Mac Williams Extension Theorem for Codes in Projective Modules over a Finite Frobenius Ring

Abstract

Let C be a right submodule of a free finite right module F over a finite Frobenius ring R. In order to facilitate the decoding of C, one can replace F by the minimal projective submodule P of F, containing C. Once R is Frobenius, P coincides with the injective envelope E(C) of C in F and can be constructed as the maximal essential extension of C in F. The work describes the injective envelope E(C) of an arbitrary module C over a residue ring Zm modulo a natural number m.

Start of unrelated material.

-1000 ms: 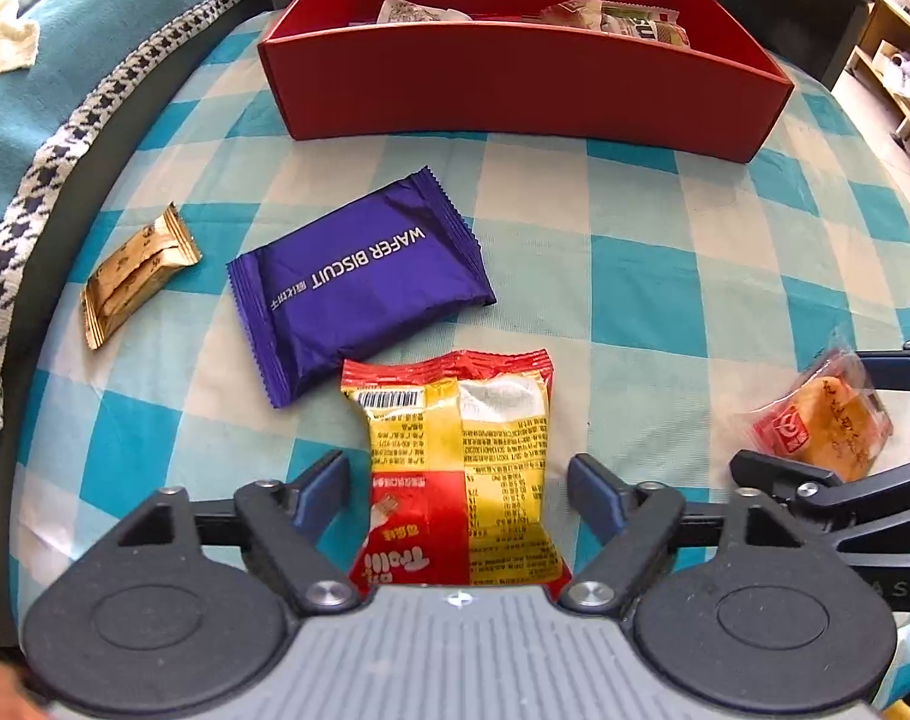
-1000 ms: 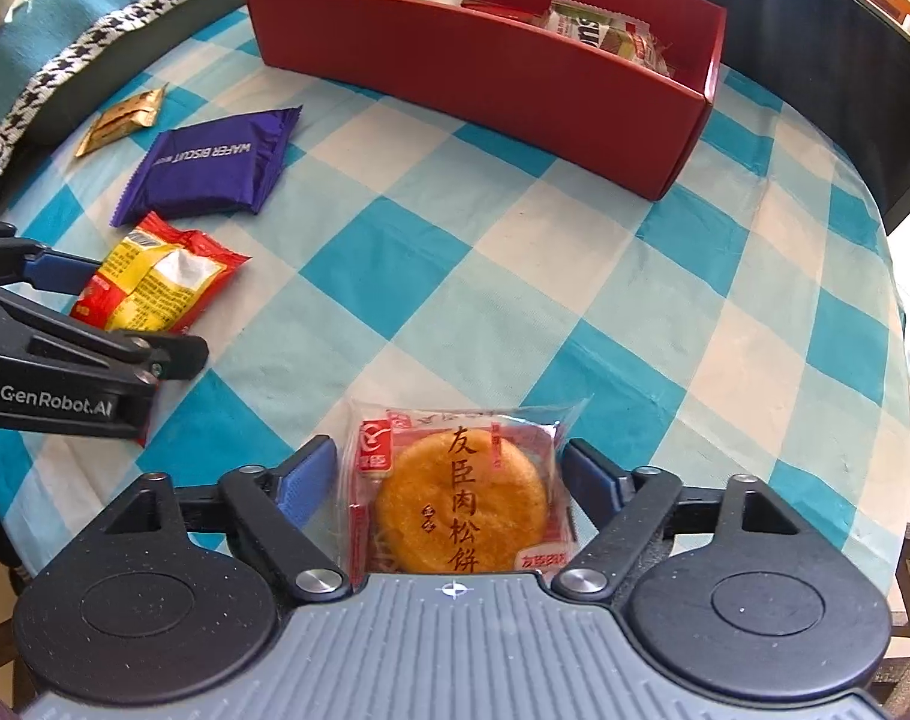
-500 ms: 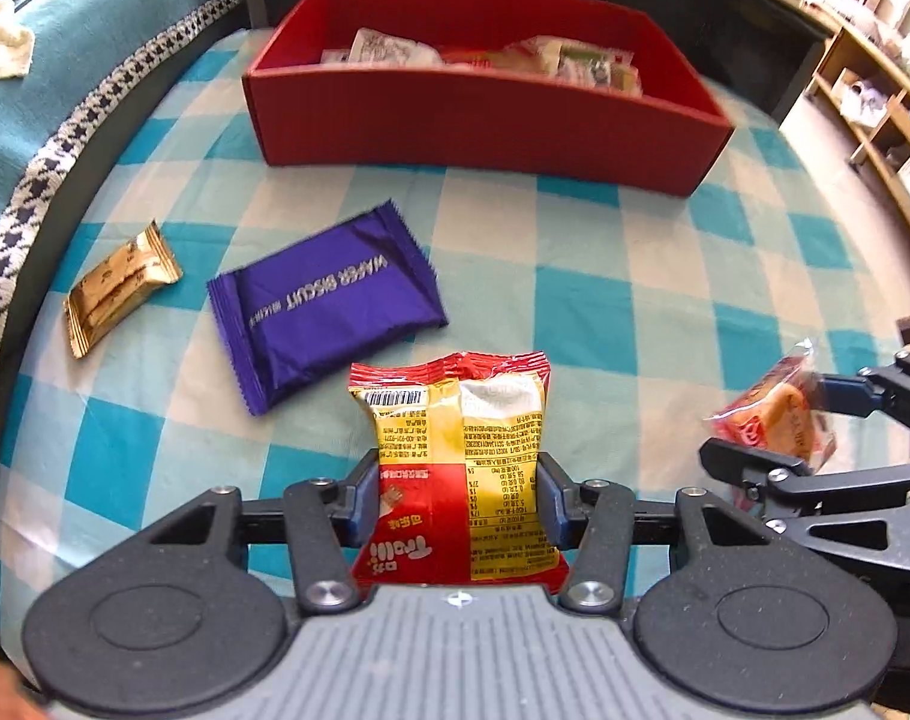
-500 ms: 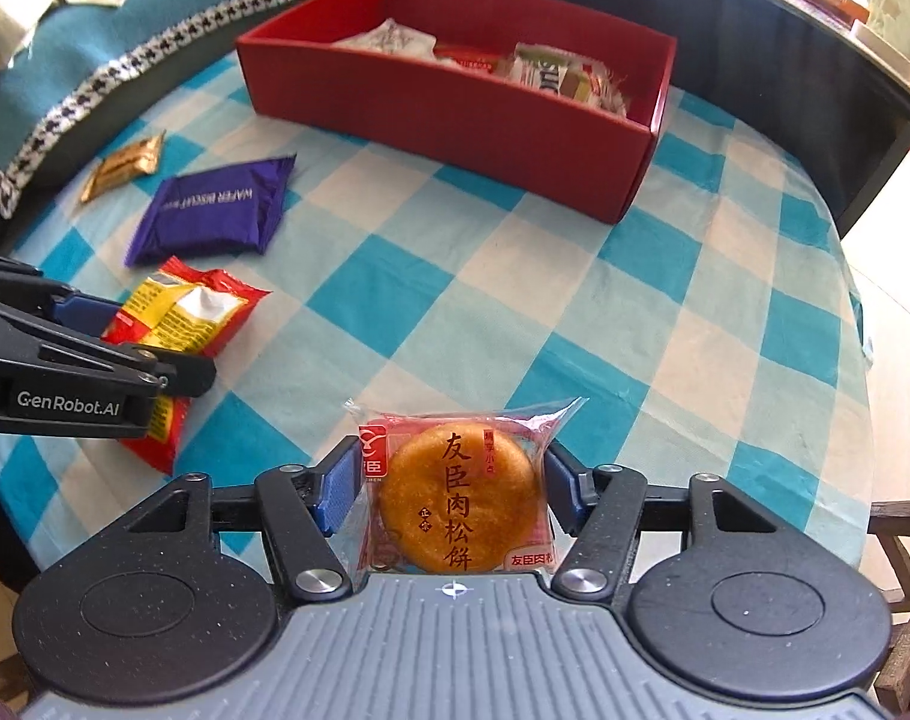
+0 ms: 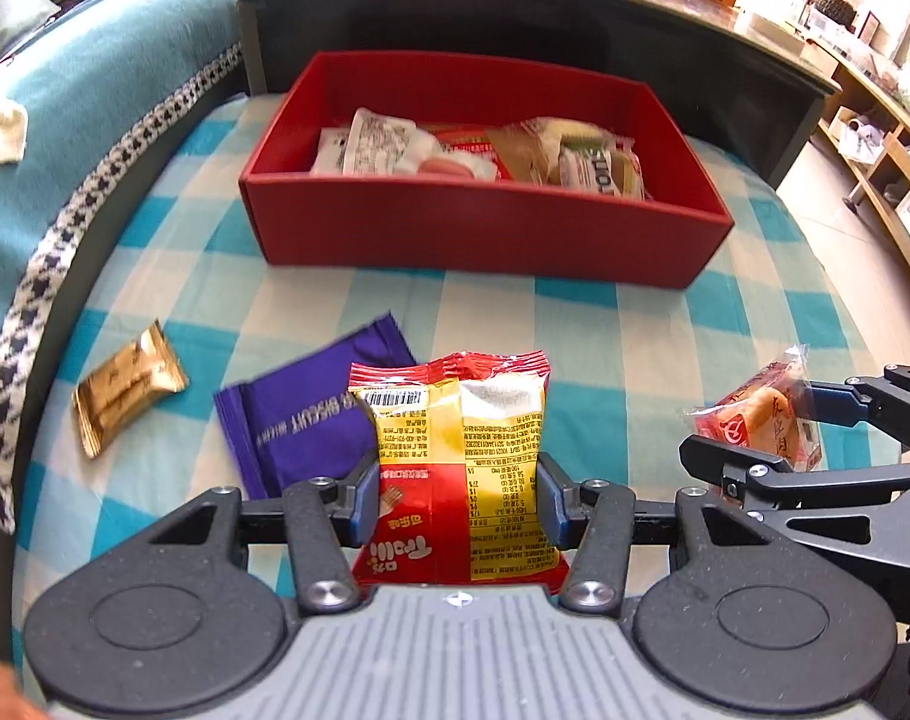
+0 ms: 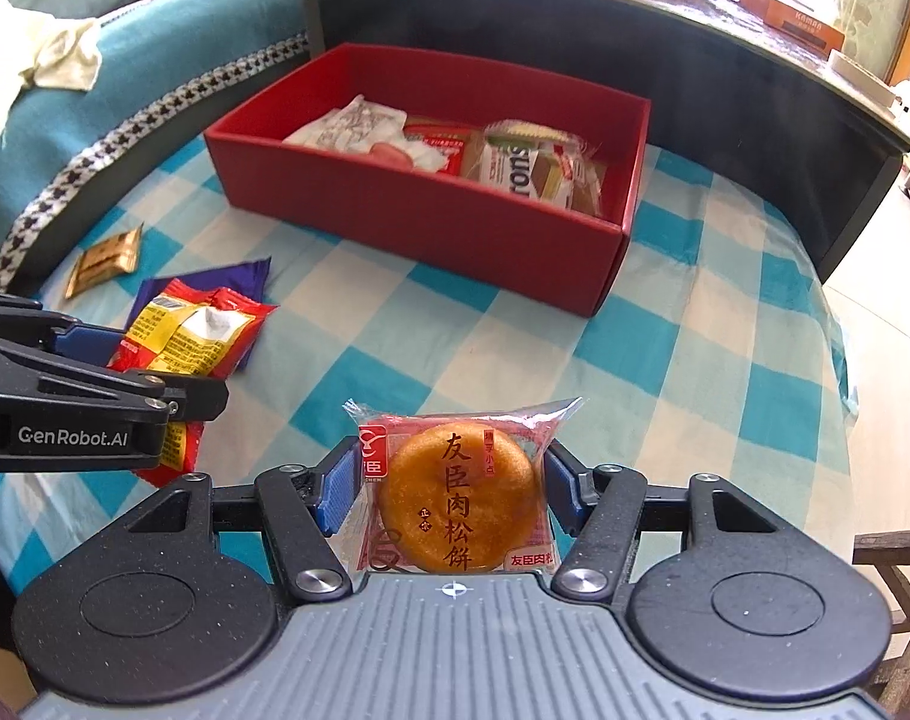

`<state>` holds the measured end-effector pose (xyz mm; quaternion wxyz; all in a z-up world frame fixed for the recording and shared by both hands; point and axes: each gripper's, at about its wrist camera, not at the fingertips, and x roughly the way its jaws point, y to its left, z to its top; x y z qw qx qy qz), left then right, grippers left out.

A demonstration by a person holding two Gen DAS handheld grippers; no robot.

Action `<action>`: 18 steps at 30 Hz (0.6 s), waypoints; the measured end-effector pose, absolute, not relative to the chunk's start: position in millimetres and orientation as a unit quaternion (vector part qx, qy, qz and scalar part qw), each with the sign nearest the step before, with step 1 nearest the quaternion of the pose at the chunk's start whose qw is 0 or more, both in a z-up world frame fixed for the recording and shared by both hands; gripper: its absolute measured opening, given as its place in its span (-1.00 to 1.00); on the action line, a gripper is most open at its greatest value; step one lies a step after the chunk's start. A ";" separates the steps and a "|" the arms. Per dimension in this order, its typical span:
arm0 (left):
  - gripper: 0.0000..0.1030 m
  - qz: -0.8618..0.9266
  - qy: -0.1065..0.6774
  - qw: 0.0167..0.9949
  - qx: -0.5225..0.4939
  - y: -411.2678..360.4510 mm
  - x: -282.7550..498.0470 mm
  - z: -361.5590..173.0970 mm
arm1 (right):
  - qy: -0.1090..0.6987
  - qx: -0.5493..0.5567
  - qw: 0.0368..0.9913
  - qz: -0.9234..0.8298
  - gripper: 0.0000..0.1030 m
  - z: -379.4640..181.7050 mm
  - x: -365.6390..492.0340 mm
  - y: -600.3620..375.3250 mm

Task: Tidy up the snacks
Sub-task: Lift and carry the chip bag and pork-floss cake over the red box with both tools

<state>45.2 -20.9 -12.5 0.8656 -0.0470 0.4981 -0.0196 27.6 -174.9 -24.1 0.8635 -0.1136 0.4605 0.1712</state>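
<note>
Left gripper [image 5: 455, 495] clamps a red-yellow snack packet [image 5: 455, 456]; right gripper [image 6: 452, 495] clamps a clear-wrapped round pastry [image 6: 457, 495], seemingly lifted; the red box [image 5: 484, 228] beyond stands open-topped.

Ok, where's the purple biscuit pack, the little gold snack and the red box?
purple biscuit pack [image 5: 299, 420]: left wrist view, middle of its visible face.
gold snack [image 5: 128, 387]: left wrist view, centre of the wrapper.
red box [image 5: 478, 228]: left wrist view, its near wall.

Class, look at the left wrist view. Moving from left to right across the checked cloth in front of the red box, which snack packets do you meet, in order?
gold wrapped bar → purple wafer biscuit pack → red and yellow snack bag held in the left gripper → round pastry in clear wrapper held in the right gripper.
</note>
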 end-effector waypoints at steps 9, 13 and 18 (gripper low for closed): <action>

Any choice of a basis of F is associated with an inner product on F and allows to describe the relations of C in F by its left orthogonal group (⊥C, +) < (F, +). Bearing in mind that the relations (⊥P, +) of P = E(C) in F are contained in (⊥C, +), one realizes the relations of C in P by the quotient group (⊥C, +)/(⊥P, +). The decoding of C in P = E(C) makes use of a generating set of (⊥C, +)/(⊥P, +), which is obviously smaller than a generating set of (⊥C, +), needed for a decoding of C in F.The present note discusses also Mac Williams Extension Theorem for codes C in finite right projective modules P over a finite Frobenius ring R. It establishes that any Hamming isometry of C in P lifts to a monomial transformation g of a free cover F of P. Moreover, if the kernel of the epimorphism F onto P is invariant under g then the Hamming isometry of C in P extends to a Hamming isometry of P with itself.